On Monday, I cycled 100 kilometres.
My first century ride.
For a seasoned cyclist, that might just be a tick on the training log, nothing to write home about (unless your home is filled with Lycra and protein powder).
But for me, a trail runner on a temporary sabbatical from running (thanks to a spinal injury), it felt monumental. It took five hours, three snack breaks (I still haven't figured out how to chew and pedal at the same time), a minor cleat crisis, a loyal boyfriend playing human GPS and two friends who never let the road feel too long.
The Long Ride Back to Myself
There’s a special kind of intensity that comes with doing something for the first time. It’s not just the distance - it’s the not knowing.
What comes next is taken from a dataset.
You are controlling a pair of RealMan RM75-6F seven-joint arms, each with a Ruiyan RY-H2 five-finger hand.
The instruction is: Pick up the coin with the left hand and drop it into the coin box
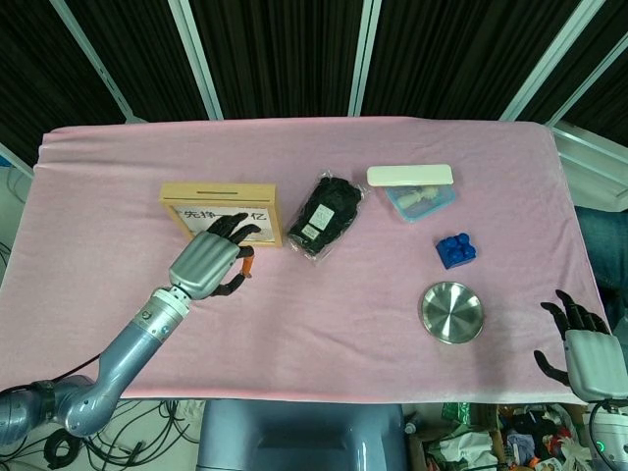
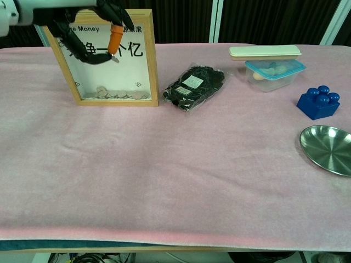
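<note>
The coin box [image 1: 220,212] [image 2: 147,60] is a wooden frame with a clear front, upright at the table's left, with coins lying in its bottom. My left hand [image 1: 207,263] [image 2: 82,22] is raised in front of the box's upper part. It pinches a small coin [image 2: 115,59] between the thumb and an orange-tipped finger [image 2: 113,40]. The slot [image 1: 222,190] runs along the box's top edge, beyond the hand. My right hand [image 1: 587,355] hangs off the table's near right corner, fingers apart and holding nothing.
A black packet [image 1: 329,214] [image 2: 194,86] lies just right of the box. Further right are a blue-lidded container [image 1: 420,199] [image 2: 273,73] under a white case [image 1: 410,175] [image 2: 265,52], a blue brick [image 1: 456,249] [image 2: 317,102] and a steel dish [image 1: 452,312] [image 2: 330,149].
</note>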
Will my legs survive? Will my snacks last? Will I accidentally unclip at a roundabout and fall in front of a man who clearly irons his Lycra?
You just commit. Pedal. Pray. And try not to overthink your life choices at kilometre 67.
For me, this ride wasn’t just about covering ground. It was about proving to myself that I’m still in there somewhere.
I finished the ride buzzing on endorphins and full of that delicious delirium only long-distance exercise can bring. My legs were toast, my shoulders were noodles, and I discovered approximately seven new pain points between my sit bones and my soul. But underneath the soreness, something settled: belief.
The Rise and Fall of Strava Syndrome
Naturally, I showered, inhaled a burger that reset my central nervous system, and uploaded my ride to Strava. Because nothing says “proud” like broadcasting your effort to a social media feed that’s basically LinkedIn for endorphin junkies.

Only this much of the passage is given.